*** Opening of DATA IN THIS EXERCISE ***

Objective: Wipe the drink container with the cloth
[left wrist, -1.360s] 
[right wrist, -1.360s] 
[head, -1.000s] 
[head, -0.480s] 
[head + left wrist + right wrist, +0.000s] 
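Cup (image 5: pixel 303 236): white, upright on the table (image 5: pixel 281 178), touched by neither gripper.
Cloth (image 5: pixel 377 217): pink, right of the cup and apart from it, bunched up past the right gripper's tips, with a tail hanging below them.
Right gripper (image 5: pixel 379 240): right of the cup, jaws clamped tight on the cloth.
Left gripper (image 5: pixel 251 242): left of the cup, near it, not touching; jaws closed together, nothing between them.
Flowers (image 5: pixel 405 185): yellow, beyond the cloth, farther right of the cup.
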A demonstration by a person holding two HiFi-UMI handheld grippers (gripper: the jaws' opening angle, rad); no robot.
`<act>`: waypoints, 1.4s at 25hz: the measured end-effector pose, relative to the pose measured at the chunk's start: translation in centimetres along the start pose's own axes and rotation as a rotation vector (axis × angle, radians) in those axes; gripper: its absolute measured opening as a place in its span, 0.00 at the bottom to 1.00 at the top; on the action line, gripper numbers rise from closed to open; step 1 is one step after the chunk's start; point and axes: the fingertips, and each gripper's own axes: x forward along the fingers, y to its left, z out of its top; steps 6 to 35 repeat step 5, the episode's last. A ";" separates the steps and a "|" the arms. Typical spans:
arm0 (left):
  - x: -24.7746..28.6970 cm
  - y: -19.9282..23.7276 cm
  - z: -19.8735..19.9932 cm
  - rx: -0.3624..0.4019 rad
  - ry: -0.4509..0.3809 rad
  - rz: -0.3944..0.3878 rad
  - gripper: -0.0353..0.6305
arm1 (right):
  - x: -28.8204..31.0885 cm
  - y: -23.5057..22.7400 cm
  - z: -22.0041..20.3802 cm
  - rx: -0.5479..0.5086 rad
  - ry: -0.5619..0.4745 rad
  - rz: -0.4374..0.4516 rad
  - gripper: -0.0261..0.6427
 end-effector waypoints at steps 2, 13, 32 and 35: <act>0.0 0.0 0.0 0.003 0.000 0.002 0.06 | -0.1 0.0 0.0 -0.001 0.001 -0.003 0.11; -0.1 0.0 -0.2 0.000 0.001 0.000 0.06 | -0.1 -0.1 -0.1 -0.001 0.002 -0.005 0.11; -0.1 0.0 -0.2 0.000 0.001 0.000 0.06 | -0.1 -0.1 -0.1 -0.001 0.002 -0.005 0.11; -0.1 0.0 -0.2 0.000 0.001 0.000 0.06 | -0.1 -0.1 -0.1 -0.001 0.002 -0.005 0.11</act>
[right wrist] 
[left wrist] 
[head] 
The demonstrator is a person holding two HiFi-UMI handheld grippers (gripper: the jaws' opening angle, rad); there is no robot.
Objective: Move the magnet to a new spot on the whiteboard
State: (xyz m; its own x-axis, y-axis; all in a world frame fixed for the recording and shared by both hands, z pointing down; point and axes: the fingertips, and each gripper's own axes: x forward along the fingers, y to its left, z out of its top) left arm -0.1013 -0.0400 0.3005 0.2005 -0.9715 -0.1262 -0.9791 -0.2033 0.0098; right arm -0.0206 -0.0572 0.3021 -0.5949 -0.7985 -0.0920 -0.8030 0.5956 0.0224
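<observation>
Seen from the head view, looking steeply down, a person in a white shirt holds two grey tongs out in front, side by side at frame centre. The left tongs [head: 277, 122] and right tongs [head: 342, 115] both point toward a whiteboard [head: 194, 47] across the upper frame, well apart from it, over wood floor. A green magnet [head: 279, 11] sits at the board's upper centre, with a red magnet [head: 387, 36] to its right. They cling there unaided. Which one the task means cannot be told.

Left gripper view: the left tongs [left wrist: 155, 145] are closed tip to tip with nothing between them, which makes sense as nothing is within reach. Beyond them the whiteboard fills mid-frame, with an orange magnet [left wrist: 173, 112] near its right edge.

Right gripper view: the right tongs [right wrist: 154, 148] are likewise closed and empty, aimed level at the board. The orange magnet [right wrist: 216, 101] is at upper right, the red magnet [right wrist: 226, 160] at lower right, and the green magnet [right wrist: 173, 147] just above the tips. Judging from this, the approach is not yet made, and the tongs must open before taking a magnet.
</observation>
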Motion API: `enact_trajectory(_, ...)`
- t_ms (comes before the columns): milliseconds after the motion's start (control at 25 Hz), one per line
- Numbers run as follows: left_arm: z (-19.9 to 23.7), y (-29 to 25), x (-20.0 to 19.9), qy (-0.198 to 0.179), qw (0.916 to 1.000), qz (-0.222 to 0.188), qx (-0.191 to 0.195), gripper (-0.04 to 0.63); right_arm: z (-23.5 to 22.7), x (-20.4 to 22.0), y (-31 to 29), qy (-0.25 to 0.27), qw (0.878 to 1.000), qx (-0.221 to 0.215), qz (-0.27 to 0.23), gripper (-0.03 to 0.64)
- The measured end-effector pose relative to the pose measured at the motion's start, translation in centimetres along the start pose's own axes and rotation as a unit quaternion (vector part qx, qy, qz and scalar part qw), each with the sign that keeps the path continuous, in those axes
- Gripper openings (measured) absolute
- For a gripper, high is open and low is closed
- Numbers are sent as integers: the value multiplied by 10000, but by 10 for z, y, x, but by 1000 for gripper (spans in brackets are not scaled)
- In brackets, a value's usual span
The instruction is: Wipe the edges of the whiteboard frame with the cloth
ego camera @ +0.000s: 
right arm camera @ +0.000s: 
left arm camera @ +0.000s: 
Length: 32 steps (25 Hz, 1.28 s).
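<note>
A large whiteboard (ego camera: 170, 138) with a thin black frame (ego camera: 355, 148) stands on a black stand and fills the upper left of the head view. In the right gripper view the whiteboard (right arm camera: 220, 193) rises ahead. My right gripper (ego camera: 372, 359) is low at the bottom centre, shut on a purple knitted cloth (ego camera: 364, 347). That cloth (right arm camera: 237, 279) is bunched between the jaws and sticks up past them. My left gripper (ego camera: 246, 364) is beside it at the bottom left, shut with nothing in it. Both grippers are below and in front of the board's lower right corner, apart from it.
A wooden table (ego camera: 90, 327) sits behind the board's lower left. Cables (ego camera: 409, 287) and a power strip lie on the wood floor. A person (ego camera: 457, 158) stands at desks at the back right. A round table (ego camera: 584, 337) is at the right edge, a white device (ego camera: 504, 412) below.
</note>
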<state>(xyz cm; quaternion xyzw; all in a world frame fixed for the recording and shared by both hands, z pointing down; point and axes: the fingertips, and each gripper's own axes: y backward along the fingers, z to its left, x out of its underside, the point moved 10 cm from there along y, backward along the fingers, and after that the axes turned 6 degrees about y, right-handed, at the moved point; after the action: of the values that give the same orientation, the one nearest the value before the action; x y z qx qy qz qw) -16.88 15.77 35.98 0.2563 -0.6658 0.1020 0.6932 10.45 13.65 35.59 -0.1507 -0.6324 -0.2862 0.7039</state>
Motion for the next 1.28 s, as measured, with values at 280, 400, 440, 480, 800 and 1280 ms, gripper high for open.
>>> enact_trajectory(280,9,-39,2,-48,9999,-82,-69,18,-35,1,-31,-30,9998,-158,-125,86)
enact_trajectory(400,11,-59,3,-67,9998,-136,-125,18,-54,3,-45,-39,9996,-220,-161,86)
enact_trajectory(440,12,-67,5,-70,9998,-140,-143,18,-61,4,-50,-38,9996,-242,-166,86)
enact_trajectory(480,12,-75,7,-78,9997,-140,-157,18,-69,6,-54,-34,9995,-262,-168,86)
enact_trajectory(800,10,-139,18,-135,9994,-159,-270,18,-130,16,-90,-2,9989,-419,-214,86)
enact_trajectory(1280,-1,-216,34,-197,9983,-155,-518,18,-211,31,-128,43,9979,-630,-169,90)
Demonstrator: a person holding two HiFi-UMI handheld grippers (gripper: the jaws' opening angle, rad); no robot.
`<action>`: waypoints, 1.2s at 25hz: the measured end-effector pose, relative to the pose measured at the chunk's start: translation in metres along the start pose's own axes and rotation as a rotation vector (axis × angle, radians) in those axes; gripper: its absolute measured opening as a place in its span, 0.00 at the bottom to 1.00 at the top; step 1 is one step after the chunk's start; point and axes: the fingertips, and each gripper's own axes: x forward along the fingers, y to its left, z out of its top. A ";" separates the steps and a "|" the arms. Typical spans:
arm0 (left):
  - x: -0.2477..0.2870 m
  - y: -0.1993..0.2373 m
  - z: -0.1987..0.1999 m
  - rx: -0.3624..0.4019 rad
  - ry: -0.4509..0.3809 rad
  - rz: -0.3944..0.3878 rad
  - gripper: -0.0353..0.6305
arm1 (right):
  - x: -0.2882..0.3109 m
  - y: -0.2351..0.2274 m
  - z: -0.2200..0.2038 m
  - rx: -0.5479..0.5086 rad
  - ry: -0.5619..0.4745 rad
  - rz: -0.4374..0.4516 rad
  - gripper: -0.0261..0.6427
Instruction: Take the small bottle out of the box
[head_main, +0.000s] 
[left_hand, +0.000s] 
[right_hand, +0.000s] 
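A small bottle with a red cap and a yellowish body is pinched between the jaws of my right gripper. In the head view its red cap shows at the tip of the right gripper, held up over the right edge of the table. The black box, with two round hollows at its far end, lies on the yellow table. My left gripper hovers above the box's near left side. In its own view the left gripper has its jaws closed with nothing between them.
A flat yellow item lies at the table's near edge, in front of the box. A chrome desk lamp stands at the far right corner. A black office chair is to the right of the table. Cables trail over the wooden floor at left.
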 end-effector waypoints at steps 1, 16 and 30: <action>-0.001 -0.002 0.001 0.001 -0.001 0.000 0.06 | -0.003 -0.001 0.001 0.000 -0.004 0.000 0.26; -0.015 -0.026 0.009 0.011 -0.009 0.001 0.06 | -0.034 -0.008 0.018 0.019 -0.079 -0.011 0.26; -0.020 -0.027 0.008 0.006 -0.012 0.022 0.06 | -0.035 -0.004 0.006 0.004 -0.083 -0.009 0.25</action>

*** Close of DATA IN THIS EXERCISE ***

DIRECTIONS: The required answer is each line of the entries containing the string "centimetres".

FINISHED EXERCISE:
`<act>`: waypoints, 1.4s at 25hz: the measured end-effector pose, relative to the pose measured at the chunk's start: translation in centimetres along the start pose's own axes and rotation as a rotation vector (axis × angle, radians) in those axes; gripper: its absolute measured opening as a place in its span, 0.00 at the bottom to 1.00 at the top; on the action line, gripper numbers rise from closed to open; step 1 is one step after the chunk's start; point and axes: the fingertips, and each gripper's own axes: x forward along the fingers, y to its left, z out of its top; steps 6 to 35 repeat step 5, the episode's last. A ";" separates the steps and a "|" the arms. Typical spans:
- The measured end-effector pose relative to the pose measured at the motion's start, translation in centimetres along the start pose's own axes and rotation as a unit quaternion (vector part qx, qy, qz and scalar part qw), each with the sign that keeps the path continuous, in those axes

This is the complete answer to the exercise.